T-Statistic Calculator (Single Sample)
Enter values and click 'Calculate' to see the T-Statistic and Degrees of Freedom.
Understanding the T-Statistic
The T-statistic is a fundamental concept in inferential statistics, particularly used in hypothesis testing when dealing with small sample sizes or when the population standard deviation is unknown. It allows us to determine if the difference between a sample mean and a hypothesized population mean is statistically significant, or if it could have occurred by random chance.
When to Use the T-Statistic?
You typically use a t-test (which calculates the t-statistic) in situations where:
- You have a small sample size (generally n < 30).
- The population standard deviation is unknown (which is often the case in real-world research).
- The data is approximately normally distributed.
If the population standard deviation is known and the sample size is large, a Z-test is usually more appropriate.
The Formula for a Single-Sample T-Statistic
The calculator above uses the formula for a single-sample t-statistic:
t = (x̄ – μ₀) / (s / √n)
Where:
- x̄ (Sample Mean): The average value of your observed sample data.
- μ₀ (Hypothesized Population Mean): The value you are testing against (e.g., a claim, a historical average, or a target value).
- s (Sample Standard Deviation): A measure of the spread or variability within your sample data.
- n (Sample Size): The total number of observations in your sample.
- √n (Square Root of Sample Size): Used to calculate the standard error of the mean.
Degrees of Freedom (df)
Along with the t-statistic, the degrees of freedom (df) are crucial for interpreting the result. For a single-sample t-test, the degrees of freedom are calculated as:
df = n – 1
The degrees of freedom represent the number of independent pieces of information available to estimate a parameter. They are used to look up the critical t-value in a t-distribution table, which helps determine the p-value and ultimately, whether to reject or fail to reject the null hypothesis.

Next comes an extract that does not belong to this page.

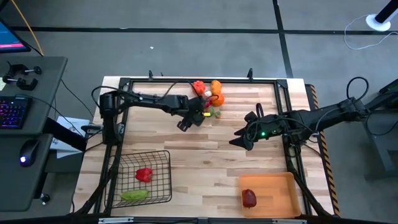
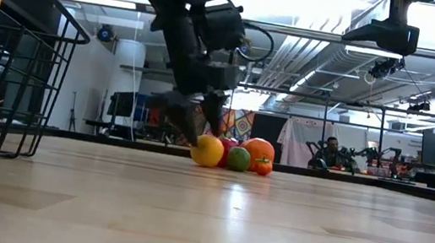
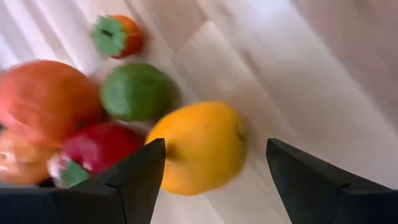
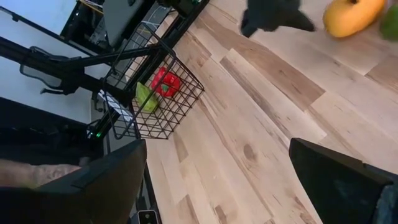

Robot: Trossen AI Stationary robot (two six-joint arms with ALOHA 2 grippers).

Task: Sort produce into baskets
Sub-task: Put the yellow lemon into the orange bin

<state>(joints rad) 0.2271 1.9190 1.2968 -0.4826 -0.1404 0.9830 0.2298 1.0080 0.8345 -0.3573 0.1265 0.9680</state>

Interpreting the T-Statistic
The calculated t-statistic tells you how many standard errors the sample mean is away from the hypothesized population mean. A larger absolute value of 't' suggests a greater difference between your sample mean and the hypothesized population mean, making it less likely that the observed difference occurred by chance.
To make a statistical decision, you would compare your calculated t-statistic to a critical t-value from a t-distribution table (or use statistical software to find the p-value) based on your chosen significance level (alpha) and degrees of freedom. If the absolute value of your calculated t-statistic exceeds the critical t-value, you would typically reject the null hypothesis.
Example Scenario: Light Bulb Lifespan
Let's say a light bulb manufacturer claims their bulbs last 1000 hours on average. You take a random sample of 30 bulbs (n=30) and find their average lifespan (sample mean, x̄) is 980 hours, with a sample standard deviation (s) of 50 hours. You want to test if the actual average lifespan is significantly different from the claimed 1000 hours.
- Sample Mean (x̄): 980
- Hypothesized Population Mean (μ₀): 1000
- Sample Standard Deviation (s): 50
- Sample Size (n): 30
Using the calculator, you would input these values:
t = (980 – 1000) / (50 / √30)
t = -20 / (50 / 5.477)
t = -20 / 9.1287
t ≈ -2.191
Degrees of Freedom (df) = 30 – 1 = 29
This t-statistic of -2.191, along with 29 degrees of freedom, would then be used to determine the p-value and assess the statistical significance of the observed difference.